● **Exercise**: In the records below, find the line with "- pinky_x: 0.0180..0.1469" and the line with "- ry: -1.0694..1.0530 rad"; return exactly those lines and every line between them.

● **Data entries**:
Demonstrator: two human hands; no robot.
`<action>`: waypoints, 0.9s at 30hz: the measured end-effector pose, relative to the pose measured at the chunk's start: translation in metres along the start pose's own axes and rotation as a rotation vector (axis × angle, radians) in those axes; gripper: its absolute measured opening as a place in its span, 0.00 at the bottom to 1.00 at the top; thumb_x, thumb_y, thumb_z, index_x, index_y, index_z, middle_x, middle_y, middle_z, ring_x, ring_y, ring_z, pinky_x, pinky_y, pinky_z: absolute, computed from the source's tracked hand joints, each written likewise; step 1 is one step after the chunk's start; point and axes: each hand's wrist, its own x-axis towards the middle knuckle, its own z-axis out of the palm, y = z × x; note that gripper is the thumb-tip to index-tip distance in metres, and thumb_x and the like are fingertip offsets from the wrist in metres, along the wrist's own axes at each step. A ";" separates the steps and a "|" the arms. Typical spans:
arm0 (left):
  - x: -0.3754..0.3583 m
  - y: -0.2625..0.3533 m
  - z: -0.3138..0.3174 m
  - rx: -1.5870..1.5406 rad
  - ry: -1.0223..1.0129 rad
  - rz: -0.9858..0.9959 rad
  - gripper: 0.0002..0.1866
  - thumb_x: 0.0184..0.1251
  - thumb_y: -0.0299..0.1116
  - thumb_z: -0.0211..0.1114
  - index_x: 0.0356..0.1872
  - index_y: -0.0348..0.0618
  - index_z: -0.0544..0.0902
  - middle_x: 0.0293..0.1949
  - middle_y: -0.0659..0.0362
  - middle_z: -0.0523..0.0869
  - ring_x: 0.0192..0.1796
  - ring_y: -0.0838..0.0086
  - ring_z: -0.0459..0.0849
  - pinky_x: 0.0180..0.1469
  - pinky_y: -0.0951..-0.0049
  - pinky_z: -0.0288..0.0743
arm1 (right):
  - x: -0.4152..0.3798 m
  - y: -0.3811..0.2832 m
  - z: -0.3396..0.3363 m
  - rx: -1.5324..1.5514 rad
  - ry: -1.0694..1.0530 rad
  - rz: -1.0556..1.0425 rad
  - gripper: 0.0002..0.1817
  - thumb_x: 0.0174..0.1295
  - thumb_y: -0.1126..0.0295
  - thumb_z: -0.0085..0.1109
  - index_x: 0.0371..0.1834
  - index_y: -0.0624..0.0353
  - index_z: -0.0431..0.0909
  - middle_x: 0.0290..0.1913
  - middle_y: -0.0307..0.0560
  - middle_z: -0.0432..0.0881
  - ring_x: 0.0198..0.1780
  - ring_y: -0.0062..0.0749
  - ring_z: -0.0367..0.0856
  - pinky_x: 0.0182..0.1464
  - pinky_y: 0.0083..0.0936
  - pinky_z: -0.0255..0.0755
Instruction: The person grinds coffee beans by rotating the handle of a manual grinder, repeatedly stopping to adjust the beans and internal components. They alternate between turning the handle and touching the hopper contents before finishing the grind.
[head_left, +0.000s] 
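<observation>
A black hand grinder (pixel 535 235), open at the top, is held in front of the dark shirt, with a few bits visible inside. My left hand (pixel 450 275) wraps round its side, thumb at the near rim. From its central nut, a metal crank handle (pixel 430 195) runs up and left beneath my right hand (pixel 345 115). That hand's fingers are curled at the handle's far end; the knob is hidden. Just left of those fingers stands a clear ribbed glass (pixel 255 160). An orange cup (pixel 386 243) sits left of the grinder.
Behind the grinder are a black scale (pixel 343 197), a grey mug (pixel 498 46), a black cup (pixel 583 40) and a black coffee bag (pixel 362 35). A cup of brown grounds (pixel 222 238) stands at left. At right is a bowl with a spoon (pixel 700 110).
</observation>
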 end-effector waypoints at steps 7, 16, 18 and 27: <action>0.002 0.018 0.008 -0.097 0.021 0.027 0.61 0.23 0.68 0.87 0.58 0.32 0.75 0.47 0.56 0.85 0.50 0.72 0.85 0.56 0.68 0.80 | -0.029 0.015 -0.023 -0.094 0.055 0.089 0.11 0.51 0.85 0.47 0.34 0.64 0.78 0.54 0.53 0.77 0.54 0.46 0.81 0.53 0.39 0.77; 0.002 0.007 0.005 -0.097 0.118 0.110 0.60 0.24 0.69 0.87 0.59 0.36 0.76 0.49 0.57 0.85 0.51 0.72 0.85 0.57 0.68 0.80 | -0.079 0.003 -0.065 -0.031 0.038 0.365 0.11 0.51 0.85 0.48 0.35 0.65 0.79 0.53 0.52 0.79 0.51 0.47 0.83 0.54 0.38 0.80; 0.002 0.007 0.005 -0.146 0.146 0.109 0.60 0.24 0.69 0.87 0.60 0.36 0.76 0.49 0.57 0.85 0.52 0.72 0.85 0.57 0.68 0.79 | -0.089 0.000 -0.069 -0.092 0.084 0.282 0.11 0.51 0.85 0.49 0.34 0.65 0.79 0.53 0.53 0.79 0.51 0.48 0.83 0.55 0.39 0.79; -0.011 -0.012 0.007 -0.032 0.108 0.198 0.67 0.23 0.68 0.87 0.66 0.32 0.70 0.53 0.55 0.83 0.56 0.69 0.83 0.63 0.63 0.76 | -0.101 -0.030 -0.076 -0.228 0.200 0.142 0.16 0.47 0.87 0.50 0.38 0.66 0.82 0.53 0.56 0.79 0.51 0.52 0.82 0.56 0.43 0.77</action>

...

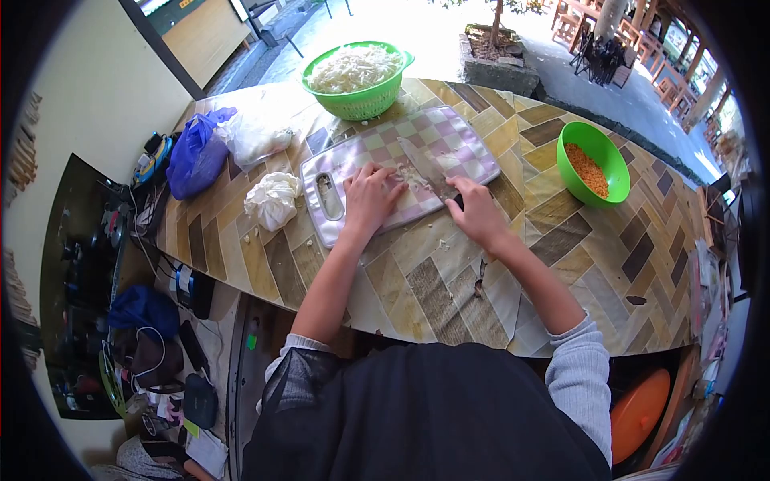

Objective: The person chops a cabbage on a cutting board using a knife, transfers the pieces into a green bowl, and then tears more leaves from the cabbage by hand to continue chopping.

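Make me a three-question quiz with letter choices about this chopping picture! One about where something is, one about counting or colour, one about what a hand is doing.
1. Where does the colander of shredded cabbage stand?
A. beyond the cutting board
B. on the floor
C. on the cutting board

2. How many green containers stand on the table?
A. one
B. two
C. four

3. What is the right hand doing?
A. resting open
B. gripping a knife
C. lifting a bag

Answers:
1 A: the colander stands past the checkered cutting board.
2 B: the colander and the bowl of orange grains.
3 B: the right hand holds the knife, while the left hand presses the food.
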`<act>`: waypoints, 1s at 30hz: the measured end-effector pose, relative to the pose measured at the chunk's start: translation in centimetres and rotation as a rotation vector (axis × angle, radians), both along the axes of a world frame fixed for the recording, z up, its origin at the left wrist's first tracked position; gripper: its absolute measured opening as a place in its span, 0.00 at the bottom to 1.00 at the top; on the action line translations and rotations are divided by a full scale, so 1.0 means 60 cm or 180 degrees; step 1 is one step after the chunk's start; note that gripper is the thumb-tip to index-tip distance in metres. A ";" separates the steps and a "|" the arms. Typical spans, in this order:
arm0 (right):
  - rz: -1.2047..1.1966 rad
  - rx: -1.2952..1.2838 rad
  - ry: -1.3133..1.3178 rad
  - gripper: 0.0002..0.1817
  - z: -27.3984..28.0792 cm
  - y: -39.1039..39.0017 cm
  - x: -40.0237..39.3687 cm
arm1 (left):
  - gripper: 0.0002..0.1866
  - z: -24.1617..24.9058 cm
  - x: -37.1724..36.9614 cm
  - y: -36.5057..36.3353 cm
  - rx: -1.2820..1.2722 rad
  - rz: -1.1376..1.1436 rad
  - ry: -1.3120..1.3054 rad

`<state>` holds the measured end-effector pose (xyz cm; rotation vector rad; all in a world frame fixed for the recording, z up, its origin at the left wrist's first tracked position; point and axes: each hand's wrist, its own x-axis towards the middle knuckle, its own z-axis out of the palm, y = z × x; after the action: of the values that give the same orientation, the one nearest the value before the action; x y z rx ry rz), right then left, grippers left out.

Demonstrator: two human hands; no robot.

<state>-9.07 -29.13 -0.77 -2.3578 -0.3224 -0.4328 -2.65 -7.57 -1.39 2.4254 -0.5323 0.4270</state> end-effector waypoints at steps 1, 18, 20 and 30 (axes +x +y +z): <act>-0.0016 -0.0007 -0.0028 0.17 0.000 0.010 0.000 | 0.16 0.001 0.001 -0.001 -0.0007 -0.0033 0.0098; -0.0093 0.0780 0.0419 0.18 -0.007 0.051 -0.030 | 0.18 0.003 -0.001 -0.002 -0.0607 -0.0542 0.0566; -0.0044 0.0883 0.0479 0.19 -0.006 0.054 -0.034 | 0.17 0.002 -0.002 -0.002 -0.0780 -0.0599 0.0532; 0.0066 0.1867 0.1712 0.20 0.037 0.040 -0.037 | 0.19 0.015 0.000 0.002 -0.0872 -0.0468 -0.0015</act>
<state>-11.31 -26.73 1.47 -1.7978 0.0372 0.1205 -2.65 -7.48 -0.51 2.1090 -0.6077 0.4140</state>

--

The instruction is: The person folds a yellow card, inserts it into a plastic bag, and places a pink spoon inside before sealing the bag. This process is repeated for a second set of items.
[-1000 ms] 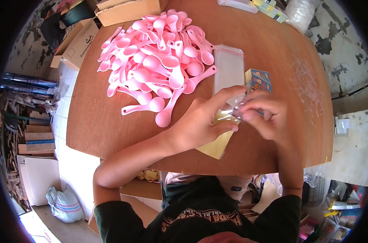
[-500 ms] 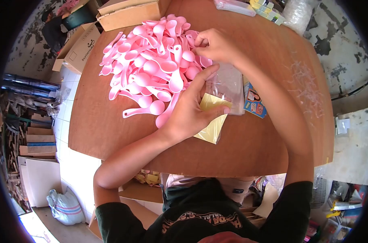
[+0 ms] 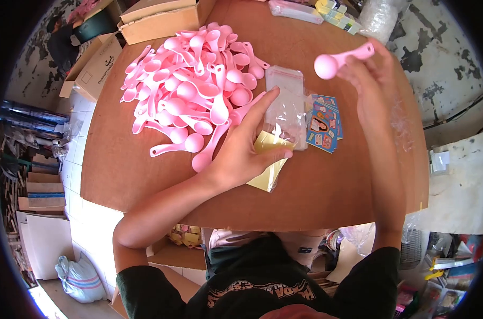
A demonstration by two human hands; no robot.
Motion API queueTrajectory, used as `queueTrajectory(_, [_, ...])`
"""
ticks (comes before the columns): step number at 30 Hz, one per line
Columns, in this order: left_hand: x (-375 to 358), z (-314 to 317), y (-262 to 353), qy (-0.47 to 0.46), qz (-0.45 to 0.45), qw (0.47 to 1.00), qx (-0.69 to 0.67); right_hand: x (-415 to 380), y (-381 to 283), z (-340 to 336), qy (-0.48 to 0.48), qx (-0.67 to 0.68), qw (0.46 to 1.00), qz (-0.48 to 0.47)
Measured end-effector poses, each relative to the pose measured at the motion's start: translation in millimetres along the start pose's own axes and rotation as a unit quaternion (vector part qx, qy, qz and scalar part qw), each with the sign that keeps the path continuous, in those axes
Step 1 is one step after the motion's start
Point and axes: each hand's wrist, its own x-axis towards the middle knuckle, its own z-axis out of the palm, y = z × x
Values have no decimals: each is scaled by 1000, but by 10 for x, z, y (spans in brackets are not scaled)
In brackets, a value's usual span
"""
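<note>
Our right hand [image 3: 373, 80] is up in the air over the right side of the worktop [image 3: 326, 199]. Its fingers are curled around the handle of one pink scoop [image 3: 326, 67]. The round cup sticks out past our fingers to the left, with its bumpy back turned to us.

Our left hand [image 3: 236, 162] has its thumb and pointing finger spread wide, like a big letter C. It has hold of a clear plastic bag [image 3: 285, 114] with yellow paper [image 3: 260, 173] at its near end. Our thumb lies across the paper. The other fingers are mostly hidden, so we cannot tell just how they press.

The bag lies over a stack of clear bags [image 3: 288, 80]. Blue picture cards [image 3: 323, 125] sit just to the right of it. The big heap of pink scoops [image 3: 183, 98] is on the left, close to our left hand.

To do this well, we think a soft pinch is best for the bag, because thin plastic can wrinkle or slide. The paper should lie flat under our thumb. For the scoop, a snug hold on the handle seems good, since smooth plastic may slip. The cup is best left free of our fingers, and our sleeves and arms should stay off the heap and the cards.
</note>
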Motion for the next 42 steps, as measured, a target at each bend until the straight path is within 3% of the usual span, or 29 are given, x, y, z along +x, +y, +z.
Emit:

● **Completed exercise**:
  - pinky_x: 0.0180..0.1469
  - pinky_y: -0.0951..-0.0049
  - pinky_z: -0.0288..0.0743
arm1 (right):
  - x: -0.4152..0.3798 m
  - y: -0.3811..0.2832 m
  - z: -0.3396..0.3363 m
  - rx: -1.5324..1.5514 rad
  - ry: -1.0694..1.0530 rad

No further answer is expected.